▶ Required action
Among the lines of the material below, count those holding "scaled". Report the number by itself.

Task input START

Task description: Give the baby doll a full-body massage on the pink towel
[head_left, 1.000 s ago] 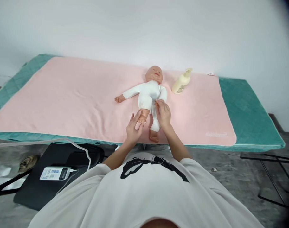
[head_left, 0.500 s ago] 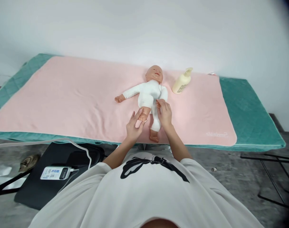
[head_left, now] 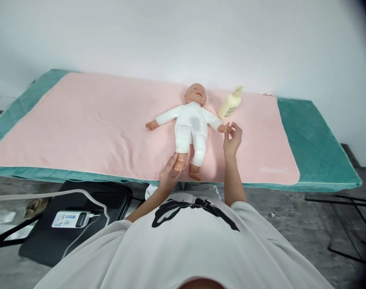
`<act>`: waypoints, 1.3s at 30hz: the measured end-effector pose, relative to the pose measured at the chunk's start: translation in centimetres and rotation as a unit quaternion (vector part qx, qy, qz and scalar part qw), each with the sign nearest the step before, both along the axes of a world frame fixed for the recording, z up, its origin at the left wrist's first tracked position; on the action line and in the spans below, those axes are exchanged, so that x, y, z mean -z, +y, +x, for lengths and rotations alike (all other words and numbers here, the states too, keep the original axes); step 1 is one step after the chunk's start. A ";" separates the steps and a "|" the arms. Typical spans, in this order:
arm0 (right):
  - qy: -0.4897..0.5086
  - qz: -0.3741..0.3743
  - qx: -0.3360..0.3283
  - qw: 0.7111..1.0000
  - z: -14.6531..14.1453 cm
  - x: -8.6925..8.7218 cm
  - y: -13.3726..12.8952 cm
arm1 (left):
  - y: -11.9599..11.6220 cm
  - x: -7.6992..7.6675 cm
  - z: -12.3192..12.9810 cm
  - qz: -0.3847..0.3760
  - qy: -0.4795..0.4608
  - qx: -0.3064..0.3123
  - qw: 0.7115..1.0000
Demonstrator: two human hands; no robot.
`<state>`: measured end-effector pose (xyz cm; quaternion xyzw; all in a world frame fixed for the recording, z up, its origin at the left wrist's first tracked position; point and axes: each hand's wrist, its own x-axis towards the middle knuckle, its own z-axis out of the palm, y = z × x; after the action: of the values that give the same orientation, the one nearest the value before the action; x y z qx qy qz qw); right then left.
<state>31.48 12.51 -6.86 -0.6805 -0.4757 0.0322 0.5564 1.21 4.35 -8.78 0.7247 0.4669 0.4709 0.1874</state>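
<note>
A baby doll (head_left: 191, 119) in a white suit lies on its back on the pink mat (head_left: 110, 116), its head toward the wall. My left hand (head_left: 169, 173) is closed round the doll's bare foot on the left side of the view, with that leg stretched out. With my right hand (head_left: 232, 138) I pinch the doll's hand on the right side, and that arm reaches outward. A grey patch shows on the doll's belly. Just beyond my right hand stands a pale yellow pump bottle (head_left: 230, 104).
Green padding (head_left: 315, 140) shows round the mat. Below the table's left front edge, a black chair (head_left: 38, 245) holds a white power bank (head_left: 70, 219) with a cable. Black metal legs (head_left: 345, 224) stand on the floor at the right.
The doll's arm has swung outward from its body with my right hand. My left hand has come nearer to me with the foot, and the bent leg is now straight.
</note>
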 end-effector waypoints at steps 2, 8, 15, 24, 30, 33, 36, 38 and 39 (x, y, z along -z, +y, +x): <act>0.037 -0.015 0.019 0.999 1.4 0.6 0.1 | -0.5 0.6 -0.2 0.004 0.005 0.003 1.000; 0.112 -0.060 0.052 0.991 3.8 1.7 0.1 | -2.0 2.6 -1.3 0.038 0.025 0.000 0.999; 0.158 -0.072 0.046 0.984 4.3 3.6 -0.3 | -2.8 4.7 -2.8 0.009 0.060 -0.020 0.998; -0.034 -0.142 0.082 0.986 2.1 1.9 -3.5 | -2.6 5.6 -3.6 0.050 0.120 -0.009 0.991; -0.032 -0.245 -0.018 0.969 -3.2 0.1 -9.0 | -2.8 4.7 -5.9 0.035 0.139 0.039 0.989; -0.030 -0.336 -0.074 0.938 -6.3 -0.6 -11.9 | -2.3 3.7 -7.5 0.033 0.121 0.068 0.990; -0.044 -0.421 -0.114 0.899 -8.9 -0.8 -13.7 | -0.2 2.8 -8.3 0.038 0.100 0.020 0.994; -0.048 -0.447 -0.130 0.884 -10.2 -0.7 -14.2 | 2.3 2.0 -8.3 0.023 0.098 -0.047 0.994; -0.051 -0.452 -0.135 0.880 -10.8 -0.6 -14.2 | 3.9 1.6 -8.1 0.011 0.093 -0.085 0.992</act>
<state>20.70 -1.72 -6.22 -0.7880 -0.5242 0.2841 0.1536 -6.90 8.23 -10.39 0.7250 0.5368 0.4209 0.0951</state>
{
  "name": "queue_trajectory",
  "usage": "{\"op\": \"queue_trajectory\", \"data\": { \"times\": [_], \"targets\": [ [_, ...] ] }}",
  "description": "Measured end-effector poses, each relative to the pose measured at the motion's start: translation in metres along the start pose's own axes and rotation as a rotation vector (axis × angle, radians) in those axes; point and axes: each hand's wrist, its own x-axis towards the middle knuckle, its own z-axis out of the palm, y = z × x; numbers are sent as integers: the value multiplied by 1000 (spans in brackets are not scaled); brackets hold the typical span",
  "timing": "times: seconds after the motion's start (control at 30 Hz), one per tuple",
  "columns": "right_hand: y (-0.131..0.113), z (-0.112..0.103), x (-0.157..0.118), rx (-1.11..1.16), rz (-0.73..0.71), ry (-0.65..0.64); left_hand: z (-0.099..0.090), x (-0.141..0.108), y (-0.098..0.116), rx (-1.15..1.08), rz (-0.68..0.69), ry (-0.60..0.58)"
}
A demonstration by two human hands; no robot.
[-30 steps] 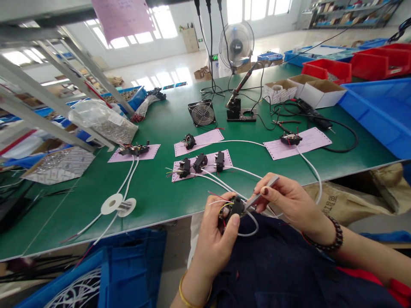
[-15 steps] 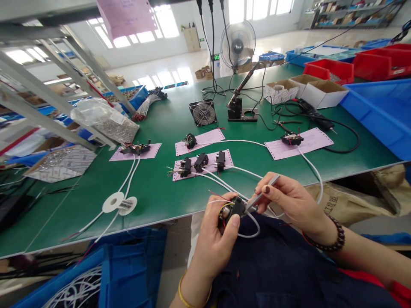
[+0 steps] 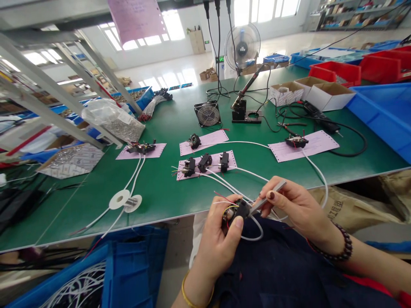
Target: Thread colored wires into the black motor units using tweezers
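Note:
My left hand (image 3: 221, 235) is closed around a small black plastic housing (image 3: 241, 212) with thin red, white and yellow wires coming out of it. A white cable (image 3: 261, 233) loops below the housing. Between the thumb and fingers of my right hand (image 3: 290, 205) is a flat grey metal tweezer-like tool (image 3: 268, 196), its tip against the housing's right side. What the tip touches is hidden. Beyond my hands, several similar black housings (image 3: 204, 162) lie on a pink paper sheet (image 3: 180, 174), with white cables running from them toward me.
A solder spool (image 3: 118, 199) lies at the left by white cables. Farther back are a soldering iron in its stand (image 3: 239, 112), a small black fan (image 3: 208, 114), pliers (image 3: 290, 127) and white boxes (image 3: 334, 96). A blue bin (image 3: 383, 113) borders the right; another blue crate (image 3: 135, 265) sits below the table edge.
The whole view has shifted slightly, so things appear a little farther right. Both hands keep their holds, the tool's tip staying against the housing.

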Motion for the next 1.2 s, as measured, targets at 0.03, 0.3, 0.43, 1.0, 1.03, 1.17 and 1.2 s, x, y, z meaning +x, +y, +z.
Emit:
{"op": "queue_trajectory", "data": {
  "times": [0.03,0.3,0.43,1.0,1.03,1.17,1.2],
  "targets": [
    [0,0,0,-9,-3,5,0,0,0,-1,2,0],
    [-1,3,0,20,-17,-1,-2,-1,2,16,22,18],
    [-1,4,0,19,-15,3,-2,0,2,17,23,25],
    [6,-1,16,168,201,-28,-6,0,2,66,-3,44],
    [8,0,17,172,213,-31,-5,0,2,69,-13,45],
    [9,6,16,35,120,27,-6,0,3,94,-42,63],
    [6,7,16,-11,56,75,-11,1,3,106,-60,83]
  ]
}}
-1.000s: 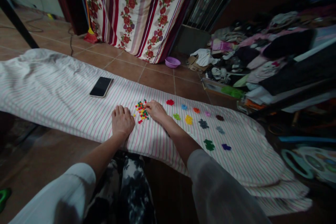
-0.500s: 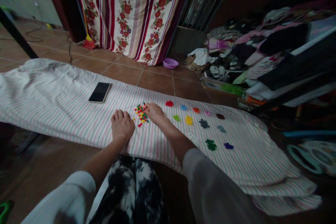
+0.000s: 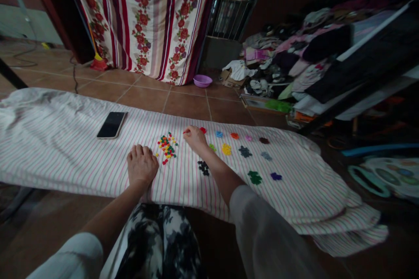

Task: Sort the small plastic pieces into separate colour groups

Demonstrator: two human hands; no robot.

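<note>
My left hand (image 3: pixel 142 166) rests flat on the striped cloth (image 3: pixel 183 183), fingers stretched out and nothing held. Just beyond its fingertips lies a loose mixed heap of small red, yellow, green and orange pieces (image 3: pixel 167 147). Pinched in the fingertips of my right hand (image 3: pixel 196 140) is a small red piece (image 3: pixel 185 132), too small to make out its kind. That hand is between the mixed heap and a little red pile (image 3: pixel 203 130), which it partly hides. A lime green pile (image 3: pixel 212 147) and a black pile (image 3: pixel 203 167) lie beside my right wrist and forearm.
Sorted piles spread rightward: blue (image 3: pixel 218 134), orange (image 3: pixel 234 136), pink (image 3: pixel 248 138), brown (image 3: pixel 263 140), yellow (image 3: pixel 226 149), dark grey (image 3: pixel 245 151), grey (image 3: pixel 266 156), green (image 3: pixel 254 177), and purple (image 3: pixel 276 176). A phone (image 3: pixel 111 125) lies left. A purple basin (image 3: pixel 202 80) stands on the floor.
My right hand has left the mixed heap and moved right towards the red pile with a red piece pinched. The view has shifted right, and the black pile now shows.
</note>
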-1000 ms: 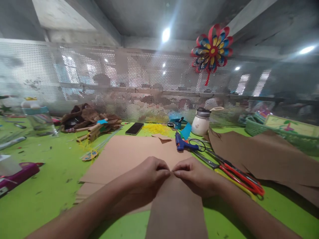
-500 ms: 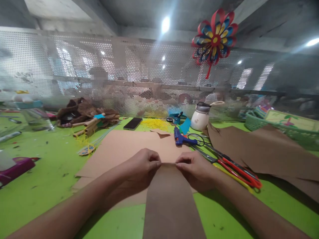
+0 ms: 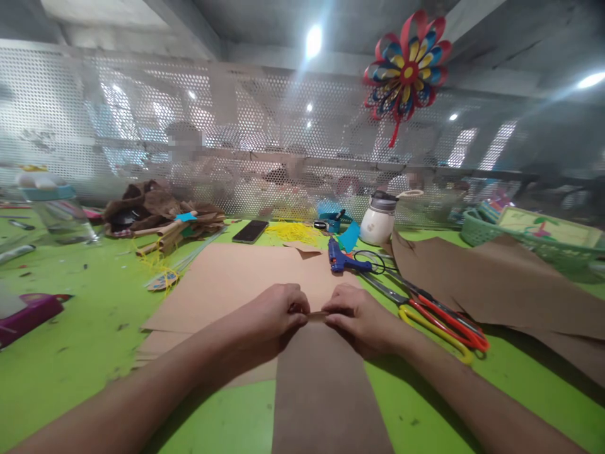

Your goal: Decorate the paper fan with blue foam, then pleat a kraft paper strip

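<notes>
A long strip of brown paper (image 3: 326, 384) runs from my fingers down toward the bottom edge of the view. My left hand (image 3: 278, 309) pinches its far end at the left corner. At the right corner, my right hand (image 3: 354, 313) grips the same end between thumb and fingers. The edge between the two hands looks narrowly folded or rolled over. Beneath and beyond my hands lie larger sheets of brown paper (image 3: 236, 271), stacked flat. A blue glue gun (image 3: 347, 260) rests just past my right hand, with scissors (image 3: 435, 315) in red and yellow beside my right forearm.
More brown paper (image 3: 501, 284) covers the right side, before a green basket (image 3: 534, 239). A white jar (image 3: 378, 221), a phone (image 3: 250, 231) and yellow shreds (image 3: 293, 232) stand or lie at the back. On the left are a clear jar (image 3: 61, 217) and a purple tape dispenser (image 3: 31, 318).
My hands have come slightly closer together along the strip's far end. The edge between them now looks more turned over. The view has shifted a little.
</notes>
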`<state>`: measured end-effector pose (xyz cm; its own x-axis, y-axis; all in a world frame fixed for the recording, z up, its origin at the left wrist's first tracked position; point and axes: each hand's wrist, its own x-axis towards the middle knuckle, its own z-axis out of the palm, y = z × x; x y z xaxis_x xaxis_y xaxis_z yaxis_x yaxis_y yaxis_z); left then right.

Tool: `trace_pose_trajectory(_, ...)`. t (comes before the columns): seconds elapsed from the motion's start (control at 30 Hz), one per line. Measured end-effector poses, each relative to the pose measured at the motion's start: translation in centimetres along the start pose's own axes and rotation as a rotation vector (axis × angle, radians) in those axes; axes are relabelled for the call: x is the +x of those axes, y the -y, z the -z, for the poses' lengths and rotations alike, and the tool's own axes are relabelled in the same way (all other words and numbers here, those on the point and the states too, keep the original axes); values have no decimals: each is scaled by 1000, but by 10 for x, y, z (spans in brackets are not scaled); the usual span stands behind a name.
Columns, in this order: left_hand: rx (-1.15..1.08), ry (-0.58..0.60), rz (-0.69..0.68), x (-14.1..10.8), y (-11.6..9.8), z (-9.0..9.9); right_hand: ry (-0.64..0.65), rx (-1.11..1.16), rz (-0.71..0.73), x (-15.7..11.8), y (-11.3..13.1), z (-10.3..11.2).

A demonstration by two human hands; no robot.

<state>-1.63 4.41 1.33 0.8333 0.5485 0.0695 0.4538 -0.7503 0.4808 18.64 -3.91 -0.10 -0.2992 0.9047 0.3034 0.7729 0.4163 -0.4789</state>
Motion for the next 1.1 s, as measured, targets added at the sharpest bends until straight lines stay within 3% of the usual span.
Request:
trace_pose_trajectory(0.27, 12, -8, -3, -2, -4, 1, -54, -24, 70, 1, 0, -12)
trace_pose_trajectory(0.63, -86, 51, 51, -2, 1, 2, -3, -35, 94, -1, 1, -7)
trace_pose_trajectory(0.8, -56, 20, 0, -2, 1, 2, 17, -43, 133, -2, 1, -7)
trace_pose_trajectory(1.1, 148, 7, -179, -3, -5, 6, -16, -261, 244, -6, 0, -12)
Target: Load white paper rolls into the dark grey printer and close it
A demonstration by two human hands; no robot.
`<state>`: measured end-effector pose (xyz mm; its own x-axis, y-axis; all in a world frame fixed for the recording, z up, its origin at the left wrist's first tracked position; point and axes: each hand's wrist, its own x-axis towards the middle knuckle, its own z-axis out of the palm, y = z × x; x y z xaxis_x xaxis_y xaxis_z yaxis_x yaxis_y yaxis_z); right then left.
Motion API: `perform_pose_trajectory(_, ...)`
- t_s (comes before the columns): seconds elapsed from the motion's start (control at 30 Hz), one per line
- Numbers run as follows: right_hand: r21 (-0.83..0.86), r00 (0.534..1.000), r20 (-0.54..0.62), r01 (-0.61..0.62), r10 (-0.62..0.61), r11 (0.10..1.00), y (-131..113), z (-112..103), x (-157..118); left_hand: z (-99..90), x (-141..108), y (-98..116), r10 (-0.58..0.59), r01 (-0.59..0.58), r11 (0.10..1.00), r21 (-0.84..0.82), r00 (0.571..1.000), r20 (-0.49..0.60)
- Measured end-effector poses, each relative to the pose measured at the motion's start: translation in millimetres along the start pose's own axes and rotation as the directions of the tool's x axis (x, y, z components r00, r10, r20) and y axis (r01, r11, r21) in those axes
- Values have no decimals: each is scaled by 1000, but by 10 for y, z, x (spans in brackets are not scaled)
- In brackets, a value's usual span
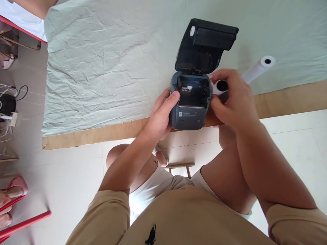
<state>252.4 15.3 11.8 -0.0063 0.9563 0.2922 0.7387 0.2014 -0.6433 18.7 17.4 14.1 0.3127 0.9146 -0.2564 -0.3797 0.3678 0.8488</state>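
Note:
A dark grey label printer [190,118] stands near the table's front edge, its black lid [201,51] swung up and back. Its paper bay shows no roll inside. My left hand [162,114] is wrapped round the printer's left side, thumb on the rim of the bay. Just right of the printer, my right hand [236,97] grips a white paper roll [216,89] with a dark core, fingers above and thumb below. Behind that hand a second white paper roll [258,69] lies on the cloth, its near end hidden by my hand.
A pale green cloth [107,68] covers the table, leaving a bare wooden front edge [94,131]. Another person's arm [35,6] reaches in at top left. Cables and a black device [7,103] are at far left, above red stool legs [25,224]. My knees are under the table.

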Motion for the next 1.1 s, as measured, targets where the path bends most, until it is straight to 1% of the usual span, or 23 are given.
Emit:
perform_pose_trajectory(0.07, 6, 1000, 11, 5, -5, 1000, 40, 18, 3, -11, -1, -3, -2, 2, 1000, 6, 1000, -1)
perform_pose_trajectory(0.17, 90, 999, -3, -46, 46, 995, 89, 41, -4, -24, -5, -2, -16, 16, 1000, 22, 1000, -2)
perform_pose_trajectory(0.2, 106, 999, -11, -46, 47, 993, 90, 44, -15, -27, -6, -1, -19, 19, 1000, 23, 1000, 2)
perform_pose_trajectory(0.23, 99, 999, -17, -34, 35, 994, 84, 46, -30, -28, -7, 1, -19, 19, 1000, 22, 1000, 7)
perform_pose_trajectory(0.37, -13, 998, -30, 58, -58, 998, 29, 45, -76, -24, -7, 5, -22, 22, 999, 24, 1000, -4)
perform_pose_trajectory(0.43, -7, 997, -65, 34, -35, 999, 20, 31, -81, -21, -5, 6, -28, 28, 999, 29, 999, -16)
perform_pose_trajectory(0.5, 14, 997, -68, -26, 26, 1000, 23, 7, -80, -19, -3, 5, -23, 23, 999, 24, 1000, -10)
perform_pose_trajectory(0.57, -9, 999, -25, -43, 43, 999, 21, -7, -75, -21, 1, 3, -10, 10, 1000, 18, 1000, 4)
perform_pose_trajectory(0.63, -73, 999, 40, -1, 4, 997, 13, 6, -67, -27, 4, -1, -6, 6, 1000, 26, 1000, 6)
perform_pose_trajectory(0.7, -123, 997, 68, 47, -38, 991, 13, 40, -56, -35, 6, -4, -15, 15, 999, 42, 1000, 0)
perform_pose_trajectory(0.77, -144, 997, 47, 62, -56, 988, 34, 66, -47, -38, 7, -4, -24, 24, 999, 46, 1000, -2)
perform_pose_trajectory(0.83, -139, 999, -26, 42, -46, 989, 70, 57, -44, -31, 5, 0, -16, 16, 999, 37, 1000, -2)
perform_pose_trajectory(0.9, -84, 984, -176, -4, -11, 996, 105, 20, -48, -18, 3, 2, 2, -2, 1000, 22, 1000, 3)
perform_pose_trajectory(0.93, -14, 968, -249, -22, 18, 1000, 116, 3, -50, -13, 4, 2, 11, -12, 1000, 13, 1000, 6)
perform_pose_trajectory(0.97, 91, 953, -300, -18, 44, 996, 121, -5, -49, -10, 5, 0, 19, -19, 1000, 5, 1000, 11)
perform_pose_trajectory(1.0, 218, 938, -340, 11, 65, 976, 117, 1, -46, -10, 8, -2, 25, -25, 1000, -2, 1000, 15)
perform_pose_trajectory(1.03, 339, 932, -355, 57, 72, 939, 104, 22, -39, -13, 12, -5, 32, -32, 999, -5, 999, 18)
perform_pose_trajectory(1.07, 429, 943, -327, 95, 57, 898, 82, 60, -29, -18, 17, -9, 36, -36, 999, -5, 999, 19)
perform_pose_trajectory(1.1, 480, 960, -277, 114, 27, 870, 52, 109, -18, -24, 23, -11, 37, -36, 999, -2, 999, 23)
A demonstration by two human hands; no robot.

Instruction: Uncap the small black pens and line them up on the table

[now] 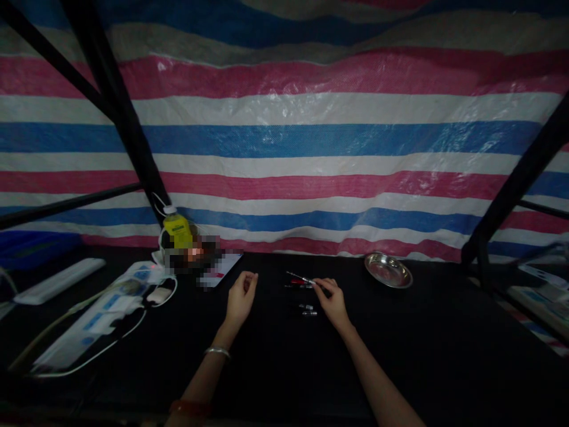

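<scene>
While the left hand point(240, 298) hangs loosely curled and empty, the right hand point(331, 300) pinches a thin metal probe point(300, 277), its long axis slanting up-left away from the grip.

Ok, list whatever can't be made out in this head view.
- Thin tool at the right hand: too small and dark to identify.
- Small parts on the black table: too tiny to name.
- Left hand: curled, contents hidden by its fingers.
- Area beside the yellow bottle: pixelated out.
- Devices at left: dim, partly cut off by shadow.

Small parts point(307, 309) too dim to identify; pixelated patch point(195, 261) perhaps a phone.
</scene>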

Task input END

▶ Output
3